» **Provided records**
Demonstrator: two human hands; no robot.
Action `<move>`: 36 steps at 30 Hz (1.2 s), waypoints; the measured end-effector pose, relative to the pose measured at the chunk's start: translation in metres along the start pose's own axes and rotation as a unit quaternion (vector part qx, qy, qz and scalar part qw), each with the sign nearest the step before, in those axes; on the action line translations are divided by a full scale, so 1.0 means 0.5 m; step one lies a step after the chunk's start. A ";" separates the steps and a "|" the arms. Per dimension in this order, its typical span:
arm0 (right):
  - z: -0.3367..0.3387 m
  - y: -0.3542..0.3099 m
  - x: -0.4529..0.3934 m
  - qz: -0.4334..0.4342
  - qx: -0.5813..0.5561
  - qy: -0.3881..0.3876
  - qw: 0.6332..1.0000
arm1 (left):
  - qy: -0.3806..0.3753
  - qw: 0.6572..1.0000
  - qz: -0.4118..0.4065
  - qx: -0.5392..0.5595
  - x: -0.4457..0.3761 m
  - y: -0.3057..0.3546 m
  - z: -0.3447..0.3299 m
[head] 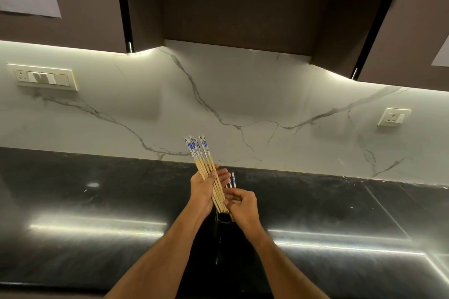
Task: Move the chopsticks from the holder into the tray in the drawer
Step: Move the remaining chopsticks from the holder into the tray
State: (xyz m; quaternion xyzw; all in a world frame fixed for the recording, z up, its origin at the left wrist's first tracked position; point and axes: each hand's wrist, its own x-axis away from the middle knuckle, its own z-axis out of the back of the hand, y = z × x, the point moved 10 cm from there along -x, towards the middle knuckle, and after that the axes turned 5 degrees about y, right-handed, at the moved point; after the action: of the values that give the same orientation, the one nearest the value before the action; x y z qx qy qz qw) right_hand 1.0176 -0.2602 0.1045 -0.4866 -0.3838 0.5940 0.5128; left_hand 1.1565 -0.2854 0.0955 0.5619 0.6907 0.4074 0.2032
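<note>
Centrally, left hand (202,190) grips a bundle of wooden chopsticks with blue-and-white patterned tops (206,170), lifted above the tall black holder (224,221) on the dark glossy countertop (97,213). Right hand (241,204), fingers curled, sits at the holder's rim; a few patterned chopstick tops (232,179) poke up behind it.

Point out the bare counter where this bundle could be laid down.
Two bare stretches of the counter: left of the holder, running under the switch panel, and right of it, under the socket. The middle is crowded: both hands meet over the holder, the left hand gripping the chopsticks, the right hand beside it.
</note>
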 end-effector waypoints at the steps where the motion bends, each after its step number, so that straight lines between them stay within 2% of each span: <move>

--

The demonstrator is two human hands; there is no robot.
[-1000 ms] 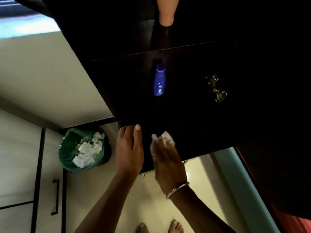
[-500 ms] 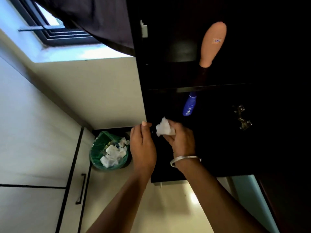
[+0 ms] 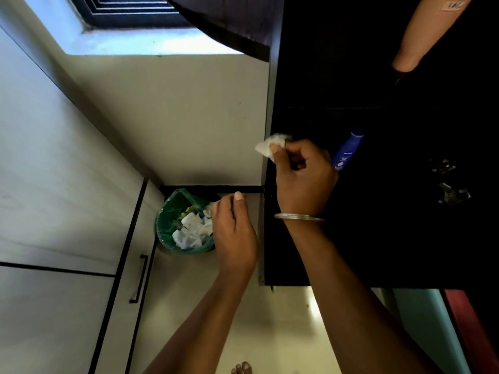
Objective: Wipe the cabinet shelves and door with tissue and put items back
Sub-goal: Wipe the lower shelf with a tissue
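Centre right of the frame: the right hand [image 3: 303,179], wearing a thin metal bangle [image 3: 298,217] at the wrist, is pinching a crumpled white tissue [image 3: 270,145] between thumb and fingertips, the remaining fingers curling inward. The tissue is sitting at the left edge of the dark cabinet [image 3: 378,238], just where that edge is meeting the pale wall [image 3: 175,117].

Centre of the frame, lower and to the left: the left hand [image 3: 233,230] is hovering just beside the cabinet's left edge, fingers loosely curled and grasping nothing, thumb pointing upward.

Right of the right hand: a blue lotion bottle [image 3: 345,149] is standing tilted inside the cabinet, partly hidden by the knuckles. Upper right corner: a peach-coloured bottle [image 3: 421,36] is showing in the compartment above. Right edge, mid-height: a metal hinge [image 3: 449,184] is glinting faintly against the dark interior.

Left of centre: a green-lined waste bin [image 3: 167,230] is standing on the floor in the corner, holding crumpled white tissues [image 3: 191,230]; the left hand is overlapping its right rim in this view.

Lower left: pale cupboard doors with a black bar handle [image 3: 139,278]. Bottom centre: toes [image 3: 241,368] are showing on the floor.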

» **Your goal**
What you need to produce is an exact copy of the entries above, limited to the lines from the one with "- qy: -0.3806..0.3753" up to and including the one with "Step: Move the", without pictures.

» **Task answer**
  - qy: -0.3806..0.3753
  - qw: 0.6572..1.0000
  - qz: -0.4118..0.4065
  - qx: -0.5392..0.5595
  - x: -0.4457..0.3761 m
  - y: -0.3057..0.3546 m
  - z: -0.3447..0.3299 m
[head] 
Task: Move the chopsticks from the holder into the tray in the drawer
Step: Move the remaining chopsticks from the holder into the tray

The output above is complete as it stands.